Higher antioxidant content: Studies confirm that sprouted grains have higher antioxidants than non-sprouted foods. The activity of antioxidant enzymes catalase and peroxidase were significantly higher in wheat sprouts. Similarly, sprouting mung beans were found to increase the concentration of phenolic and flavonoid compounds (powerful antioxidants) to a significant degree.
Sprouting nuts, seeds and grains is a time-consuming process where attention to the details is very important. At Blue Mountain Organics™, through our Better Than Roasted ™ process we make it easier for customers to enjoy the benefits of sprouted foods. We do the “sprouting" for you, so that you can enjoy nutritious and delicious foods and have more time for the important people and activities in your life!

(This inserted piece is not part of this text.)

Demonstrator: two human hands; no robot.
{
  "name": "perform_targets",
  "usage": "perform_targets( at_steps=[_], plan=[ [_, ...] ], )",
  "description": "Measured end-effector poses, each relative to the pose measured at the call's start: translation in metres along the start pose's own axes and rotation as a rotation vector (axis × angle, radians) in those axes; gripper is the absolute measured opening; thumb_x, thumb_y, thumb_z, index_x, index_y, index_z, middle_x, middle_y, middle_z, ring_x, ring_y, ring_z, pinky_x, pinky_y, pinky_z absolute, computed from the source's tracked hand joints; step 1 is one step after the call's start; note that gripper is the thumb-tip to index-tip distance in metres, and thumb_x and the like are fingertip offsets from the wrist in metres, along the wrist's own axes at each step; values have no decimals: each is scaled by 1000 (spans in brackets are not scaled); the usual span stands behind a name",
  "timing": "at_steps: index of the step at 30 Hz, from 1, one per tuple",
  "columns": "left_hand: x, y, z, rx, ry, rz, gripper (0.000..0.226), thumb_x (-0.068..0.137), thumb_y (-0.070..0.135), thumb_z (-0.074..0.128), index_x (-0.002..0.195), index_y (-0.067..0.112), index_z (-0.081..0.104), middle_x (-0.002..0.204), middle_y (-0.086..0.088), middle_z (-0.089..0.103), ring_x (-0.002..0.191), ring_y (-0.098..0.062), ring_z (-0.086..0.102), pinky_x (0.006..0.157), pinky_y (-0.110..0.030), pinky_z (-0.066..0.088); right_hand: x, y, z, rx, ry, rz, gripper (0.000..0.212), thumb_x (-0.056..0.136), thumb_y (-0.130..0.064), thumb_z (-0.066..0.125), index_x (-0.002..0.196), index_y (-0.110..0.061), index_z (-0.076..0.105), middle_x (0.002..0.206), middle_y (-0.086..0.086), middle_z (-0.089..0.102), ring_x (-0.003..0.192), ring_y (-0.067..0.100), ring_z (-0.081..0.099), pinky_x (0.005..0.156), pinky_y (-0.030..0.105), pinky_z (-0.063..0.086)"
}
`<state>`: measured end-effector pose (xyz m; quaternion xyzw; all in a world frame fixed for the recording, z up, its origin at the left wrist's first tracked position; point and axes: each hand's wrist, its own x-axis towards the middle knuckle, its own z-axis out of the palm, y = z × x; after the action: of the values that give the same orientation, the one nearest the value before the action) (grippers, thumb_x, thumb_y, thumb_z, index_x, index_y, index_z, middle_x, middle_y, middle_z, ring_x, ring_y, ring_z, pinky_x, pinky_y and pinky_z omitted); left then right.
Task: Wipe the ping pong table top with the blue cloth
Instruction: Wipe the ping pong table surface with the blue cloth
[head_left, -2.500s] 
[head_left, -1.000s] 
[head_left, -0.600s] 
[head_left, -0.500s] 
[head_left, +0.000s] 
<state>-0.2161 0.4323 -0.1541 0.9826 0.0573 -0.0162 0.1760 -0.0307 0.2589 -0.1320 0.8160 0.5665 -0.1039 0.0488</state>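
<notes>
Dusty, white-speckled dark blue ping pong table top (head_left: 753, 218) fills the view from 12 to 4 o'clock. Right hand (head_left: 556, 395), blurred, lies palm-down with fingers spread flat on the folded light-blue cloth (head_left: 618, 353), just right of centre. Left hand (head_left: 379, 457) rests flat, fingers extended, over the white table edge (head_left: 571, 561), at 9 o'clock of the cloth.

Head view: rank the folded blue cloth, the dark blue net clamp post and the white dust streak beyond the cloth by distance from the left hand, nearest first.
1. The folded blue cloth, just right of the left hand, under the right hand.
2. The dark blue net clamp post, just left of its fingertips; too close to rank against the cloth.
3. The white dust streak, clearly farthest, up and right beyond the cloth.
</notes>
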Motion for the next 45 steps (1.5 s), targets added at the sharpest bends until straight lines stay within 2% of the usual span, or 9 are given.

Sprout Supreme Salad (serves 2)
½ Tbsp. tamari
½ tsp. honey or agave or coconut sap
½ Tbsp. raspberry vinegar
1 Tbsp. lemon juice
2 Cucumbers, sliced
½ Romaine lettuce, chopped coarsely
½ lb. sweet potato, evenly sliced to short strips of 1" thickness
1 scallion, finely chopped
½ avocado, diced
olives, pitted & chopped
¼ cup baby spinach
1 cup grocery store fresh salad bag
1 cup Love Raw Foods™ mung sprouts
1 tsp. Better Than Roasted® black sesame seeds
1 tsp. Better Than Roasted® flax seeds
2½ Tbsp. olive oil
1 Tbsp. Better Than Roasted® walnuts or macadamia nuts, chopped (optional)
Toss cut sweet potatoes with 1 tablespoon of olive oil. Spread them as an even layer on a baking tray lined with parchment paper. Season with salt and bake for about 12 minutes in a preheated oven at 450 degrees.
Prepare the dressing by combining lemon juice, tamari, honey, raspberry vinegar, salt and rest of the oil. In a small bowl toss the sprouts with a tablespoon of dressing and allow them to absorb the flavors for about 10 minutes.
In a mixing bowl, combine the cucumbers olives and other veggies, toss well with the dressing. Serve this mixture in a salad bowl and top with baked sweet potatoes and marinated sprouts. Garnish with black sesame seeds, flax seeds before serving. You may also choose to top with dry nuts of choice.